Work task: Output all the data below verbatim.

Information supplied:

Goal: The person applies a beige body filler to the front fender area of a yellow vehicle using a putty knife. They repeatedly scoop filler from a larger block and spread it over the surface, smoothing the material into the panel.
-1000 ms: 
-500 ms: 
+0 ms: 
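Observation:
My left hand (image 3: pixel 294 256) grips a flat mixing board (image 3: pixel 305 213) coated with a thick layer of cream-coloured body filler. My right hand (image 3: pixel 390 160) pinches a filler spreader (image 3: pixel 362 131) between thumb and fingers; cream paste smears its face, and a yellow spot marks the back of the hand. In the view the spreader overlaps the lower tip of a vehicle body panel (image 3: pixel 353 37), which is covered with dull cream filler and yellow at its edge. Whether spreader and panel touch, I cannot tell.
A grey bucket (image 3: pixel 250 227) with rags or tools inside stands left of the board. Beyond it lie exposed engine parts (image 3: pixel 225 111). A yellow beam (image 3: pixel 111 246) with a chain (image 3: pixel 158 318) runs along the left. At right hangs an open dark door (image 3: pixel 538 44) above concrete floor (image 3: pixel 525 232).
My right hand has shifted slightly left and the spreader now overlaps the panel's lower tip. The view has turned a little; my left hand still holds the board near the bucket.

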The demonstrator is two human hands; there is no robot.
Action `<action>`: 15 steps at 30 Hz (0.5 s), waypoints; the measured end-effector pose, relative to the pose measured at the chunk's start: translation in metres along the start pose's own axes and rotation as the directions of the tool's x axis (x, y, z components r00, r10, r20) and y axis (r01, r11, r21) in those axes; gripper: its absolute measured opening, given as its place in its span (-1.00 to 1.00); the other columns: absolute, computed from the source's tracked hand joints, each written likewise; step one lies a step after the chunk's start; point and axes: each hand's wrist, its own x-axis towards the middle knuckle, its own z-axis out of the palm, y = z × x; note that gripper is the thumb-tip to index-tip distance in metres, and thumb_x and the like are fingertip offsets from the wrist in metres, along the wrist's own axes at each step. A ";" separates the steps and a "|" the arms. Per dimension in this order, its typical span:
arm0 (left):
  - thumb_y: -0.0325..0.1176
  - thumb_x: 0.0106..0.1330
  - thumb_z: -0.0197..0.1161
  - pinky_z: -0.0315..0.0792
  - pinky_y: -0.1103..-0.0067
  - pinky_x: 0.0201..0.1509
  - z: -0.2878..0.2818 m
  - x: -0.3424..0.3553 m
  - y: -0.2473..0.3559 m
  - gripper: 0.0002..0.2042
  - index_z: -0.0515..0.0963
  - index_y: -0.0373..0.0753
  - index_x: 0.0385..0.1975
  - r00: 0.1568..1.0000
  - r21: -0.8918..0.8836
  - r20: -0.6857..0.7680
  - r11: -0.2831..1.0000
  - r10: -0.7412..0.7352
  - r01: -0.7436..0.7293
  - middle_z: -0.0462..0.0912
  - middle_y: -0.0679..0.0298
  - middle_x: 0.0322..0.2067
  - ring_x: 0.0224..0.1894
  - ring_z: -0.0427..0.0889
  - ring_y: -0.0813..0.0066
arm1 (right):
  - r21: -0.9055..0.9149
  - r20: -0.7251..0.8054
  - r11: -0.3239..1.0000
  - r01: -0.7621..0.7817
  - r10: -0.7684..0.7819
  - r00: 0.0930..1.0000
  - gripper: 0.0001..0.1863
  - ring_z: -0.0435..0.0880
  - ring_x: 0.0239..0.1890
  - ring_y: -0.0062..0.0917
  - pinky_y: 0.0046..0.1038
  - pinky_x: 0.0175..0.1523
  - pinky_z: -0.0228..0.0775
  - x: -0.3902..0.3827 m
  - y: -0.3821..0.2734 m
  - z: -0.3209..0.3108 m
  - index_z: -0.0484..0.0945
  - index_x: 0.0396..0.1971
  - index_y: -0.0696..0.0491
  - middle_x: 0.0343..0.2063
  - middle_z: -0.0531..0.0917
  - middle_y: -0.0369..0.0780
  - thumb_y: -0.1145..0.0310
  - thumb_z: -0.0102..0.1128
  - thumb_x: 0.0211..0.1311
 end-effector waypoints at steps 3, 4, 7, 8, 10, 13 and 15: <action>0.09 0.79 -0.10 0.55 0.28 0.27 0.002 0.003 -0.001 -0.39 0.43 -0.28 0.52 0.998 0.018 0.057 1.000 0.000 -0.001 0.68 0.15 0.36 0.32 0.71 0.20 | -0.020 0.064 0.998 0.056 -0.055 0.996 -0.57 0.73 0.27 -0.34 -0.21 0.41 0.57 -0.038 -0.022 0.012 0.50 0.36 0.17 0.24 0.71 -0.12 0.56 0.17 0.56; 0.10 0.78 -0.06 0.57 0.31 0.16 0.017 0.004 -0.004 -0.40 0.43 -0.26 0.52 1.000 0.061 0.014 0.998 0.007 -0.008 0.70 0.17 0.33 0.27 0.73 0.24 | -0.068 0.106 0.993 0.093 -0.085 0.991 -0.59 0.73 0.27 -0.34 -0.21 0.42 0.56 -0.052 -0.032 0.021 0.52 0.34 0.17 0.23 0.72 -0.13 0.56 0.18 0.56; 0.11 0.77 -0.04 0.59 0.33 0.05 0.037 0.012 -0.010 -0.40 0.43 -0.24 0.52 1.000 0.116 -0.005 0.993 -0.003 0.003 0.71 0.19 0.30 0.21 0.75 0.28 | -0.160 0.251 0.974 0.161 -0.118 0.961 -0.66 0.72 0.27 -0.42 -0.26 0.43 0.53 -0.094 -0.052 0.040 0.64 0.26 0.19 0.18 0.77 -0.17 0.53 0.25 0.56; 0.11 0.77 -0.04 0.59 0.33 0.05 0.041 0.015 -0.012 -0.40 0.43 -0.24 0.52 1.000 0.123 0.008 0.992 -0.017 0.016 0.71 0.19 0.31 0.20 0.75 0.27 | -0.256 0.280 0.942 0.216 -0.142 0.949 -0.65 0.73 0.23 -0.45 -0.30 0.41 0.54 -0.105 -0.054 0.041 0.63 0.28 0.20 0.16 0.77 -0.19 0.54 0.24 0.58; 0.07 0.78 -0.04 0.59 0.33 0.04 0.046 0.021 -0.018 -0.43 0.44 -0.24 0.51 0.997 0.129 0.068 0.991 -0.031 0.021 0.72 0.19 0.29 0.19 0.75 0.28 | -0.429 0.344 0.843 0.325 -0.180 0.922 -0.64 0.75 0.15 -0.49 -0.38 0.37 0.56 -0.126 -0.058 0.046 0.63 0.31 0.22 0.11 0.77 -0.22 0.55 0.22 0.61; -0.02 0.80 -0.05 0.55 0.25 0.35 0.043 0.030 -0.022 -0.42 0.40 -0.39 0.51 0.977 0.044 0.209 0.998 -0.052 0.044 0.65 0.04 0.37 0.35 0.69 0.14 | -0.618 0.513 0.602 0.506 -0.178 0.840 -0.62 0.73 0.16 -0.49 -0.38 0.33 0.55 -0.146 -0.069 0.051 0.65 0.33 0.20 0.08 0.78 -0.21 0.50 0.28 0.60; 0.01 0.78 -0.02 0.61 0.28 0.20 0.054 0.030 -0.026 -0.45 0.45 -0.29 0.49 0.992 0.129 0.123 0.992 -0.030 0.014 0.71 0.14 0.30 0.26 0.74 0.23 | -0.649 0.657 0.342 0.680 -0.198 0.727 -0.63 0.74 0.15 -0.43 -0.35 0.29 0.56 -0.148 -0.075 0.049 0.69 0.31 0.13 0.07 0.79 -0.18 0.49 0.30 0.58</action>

Result:
Goal: The person applies a beige body filler to the front fender area of a yellow vehicle using a putty knife. They repeatedly scoop filler from a larger block and spread it over the surface, smoothing the material into the panel.
-1000 ms: 
-500 ms: 
+0 ms: 
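Observation:
My left hand (image 3: pixel 294 256) grips a flat mixing board (image 3: pixel 305 213) coated with a thick layer of cream-coloured body filler. My right hand (image 3: pixel 390 160) pinches a filler spreader (image 3: pixel 362 131) between thumb and fingers; cream paste smears its face, and a yellow spot marks the back of the hand. In the view the spreader overlaps the lower tip of a vehicle body panel (image 3: pixel 353 37), which is covered with dull cream filler and yellow at its edge. Whether spreader and panel touch, I cannot tell.
A grey bucket (image 3: pixel 250 227) with rags or tools inside stands left of the board. Beyond it lie exposed engine parts (image 3: pixel 225 111). A yellow beam (image 3: pixel 111 246) with a chain (image 3: pixel 158 318) runs along the left. At right hangs an open dark door (image 3: pixel 538 44) above concrete floor (image 3: pixel 525 232).
My right hand has shifted slightly left and the spreader now overlaps the panel's lower tip. The view has turned a little; my left hand still holds the board near the bucket.
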
The demonstrator is two human hands; there is no robot.
Action `<action>`: 15 steps at 30 Hz (0.5 s), waypoints; the measured end-effector pose, relative to the pose measured at the chunk's start: translation in metres along the start pose's own axes and rotation as the directions of the tool's x axis (x, y, z components r00, r10, r20) and y axis (r01, r11, r21) in those axes; gripper: its absolute measured opening, given as its place in its span (-1.00 to 1.00); the other columns: absolute, computed from the source's tracked hand joints, each written likewise; step one lies a step after the chunk's start; point and axes: each hand's wrist, its own x-axis towards the middle knuckle, its own z-axis out of the palm, y = z × x; note that gripper is the thumb-tip to index-tip distance in metres, and thumb_x and the like are fingertip offsets from the wrist in metres, along the wrist's own axes at each step. A ";" separates the steps and a "|" the arms. Per dimension in this order, its typical span:
arm0 (left):
  - thumb_y: -0.0325..0.1176
  - thumb_x: 0.0106..0.1330
  - thumb_z: -0.0197..0.1161
  - pinky_z: -0.0315..0.0792
  - pinky_y: -0.1103..-0.0067
  - pinky_x: 0.0201..0.1509
  - z: -0.2878..0.2818 m
  - x: -0.3424..0.3553 m
  - y: -0.2473..0.3559 m
  - gripper: 0.0002..0.2042
  - index_z: -0.0515..0.0963
  - index_y: -0.0373..0.0753
  - index_x: 0.0385..0.1975
  - r00: 0.1568..1.0000
  - r21: -0.8918..0.8836
  - r20: -0.6857..0.7680
  - r11: -0.2831..1.0000
  - r10: -0.7412..0.7352
  - r01: -0.7436..0.7293
  - middle_z: -0.0462..0.0912
  - middle_y: -0.0679..0.0298
  - middle_x: 0.0322..0.2067
  - ring_x: 0.0224..0.1894
  - ring_z: -0.0427..0.0889
  - ring_y: -0.0813..0.0066
arm1 (right):
  - r21: -0.9055..0.9149
  - r20: -0.7251..0.8054
  - r11: -0.3239..1.0000
  - r01: -0.7621..0.7817
  - r10: -0.7684..0.7819
  - r00: 0.0930..1.0000
  - gripper: 0.0001..0.1863
  - ring_z: -0.0435..0.0880
  - ring_x: 0.0239..0.1890
  - ring_y: -0.0062..0.0917
  - pinky_y: 0.0046..0.1038
  - pinky_x: 0.0175..0.1523
  - pinky_z: -0.0228..0.0775
  - x: -0.3902..0.3827 m
  - y: -0.3821..0.2734 m
  - z: -0.3209..0.3108 m
  - index_z: -0.0484..0.0945
  - index_x: 0.0396..0.1971
  - index_y: -0.0696..0.0491
  - middle_x: 0.0343..0.2063
  - middle_z: -0.0531..0.0917
  - middle_y: -0.0369..0.0780
  - thumb_y: -0.1145..0.0310
  - thumb_z: -0.0102..0.1128
  - thumb_x: 0.0211..0.1311
 end-effector waypoints at steps 3, 4, 7, 8, 10, 13 and 15: <action>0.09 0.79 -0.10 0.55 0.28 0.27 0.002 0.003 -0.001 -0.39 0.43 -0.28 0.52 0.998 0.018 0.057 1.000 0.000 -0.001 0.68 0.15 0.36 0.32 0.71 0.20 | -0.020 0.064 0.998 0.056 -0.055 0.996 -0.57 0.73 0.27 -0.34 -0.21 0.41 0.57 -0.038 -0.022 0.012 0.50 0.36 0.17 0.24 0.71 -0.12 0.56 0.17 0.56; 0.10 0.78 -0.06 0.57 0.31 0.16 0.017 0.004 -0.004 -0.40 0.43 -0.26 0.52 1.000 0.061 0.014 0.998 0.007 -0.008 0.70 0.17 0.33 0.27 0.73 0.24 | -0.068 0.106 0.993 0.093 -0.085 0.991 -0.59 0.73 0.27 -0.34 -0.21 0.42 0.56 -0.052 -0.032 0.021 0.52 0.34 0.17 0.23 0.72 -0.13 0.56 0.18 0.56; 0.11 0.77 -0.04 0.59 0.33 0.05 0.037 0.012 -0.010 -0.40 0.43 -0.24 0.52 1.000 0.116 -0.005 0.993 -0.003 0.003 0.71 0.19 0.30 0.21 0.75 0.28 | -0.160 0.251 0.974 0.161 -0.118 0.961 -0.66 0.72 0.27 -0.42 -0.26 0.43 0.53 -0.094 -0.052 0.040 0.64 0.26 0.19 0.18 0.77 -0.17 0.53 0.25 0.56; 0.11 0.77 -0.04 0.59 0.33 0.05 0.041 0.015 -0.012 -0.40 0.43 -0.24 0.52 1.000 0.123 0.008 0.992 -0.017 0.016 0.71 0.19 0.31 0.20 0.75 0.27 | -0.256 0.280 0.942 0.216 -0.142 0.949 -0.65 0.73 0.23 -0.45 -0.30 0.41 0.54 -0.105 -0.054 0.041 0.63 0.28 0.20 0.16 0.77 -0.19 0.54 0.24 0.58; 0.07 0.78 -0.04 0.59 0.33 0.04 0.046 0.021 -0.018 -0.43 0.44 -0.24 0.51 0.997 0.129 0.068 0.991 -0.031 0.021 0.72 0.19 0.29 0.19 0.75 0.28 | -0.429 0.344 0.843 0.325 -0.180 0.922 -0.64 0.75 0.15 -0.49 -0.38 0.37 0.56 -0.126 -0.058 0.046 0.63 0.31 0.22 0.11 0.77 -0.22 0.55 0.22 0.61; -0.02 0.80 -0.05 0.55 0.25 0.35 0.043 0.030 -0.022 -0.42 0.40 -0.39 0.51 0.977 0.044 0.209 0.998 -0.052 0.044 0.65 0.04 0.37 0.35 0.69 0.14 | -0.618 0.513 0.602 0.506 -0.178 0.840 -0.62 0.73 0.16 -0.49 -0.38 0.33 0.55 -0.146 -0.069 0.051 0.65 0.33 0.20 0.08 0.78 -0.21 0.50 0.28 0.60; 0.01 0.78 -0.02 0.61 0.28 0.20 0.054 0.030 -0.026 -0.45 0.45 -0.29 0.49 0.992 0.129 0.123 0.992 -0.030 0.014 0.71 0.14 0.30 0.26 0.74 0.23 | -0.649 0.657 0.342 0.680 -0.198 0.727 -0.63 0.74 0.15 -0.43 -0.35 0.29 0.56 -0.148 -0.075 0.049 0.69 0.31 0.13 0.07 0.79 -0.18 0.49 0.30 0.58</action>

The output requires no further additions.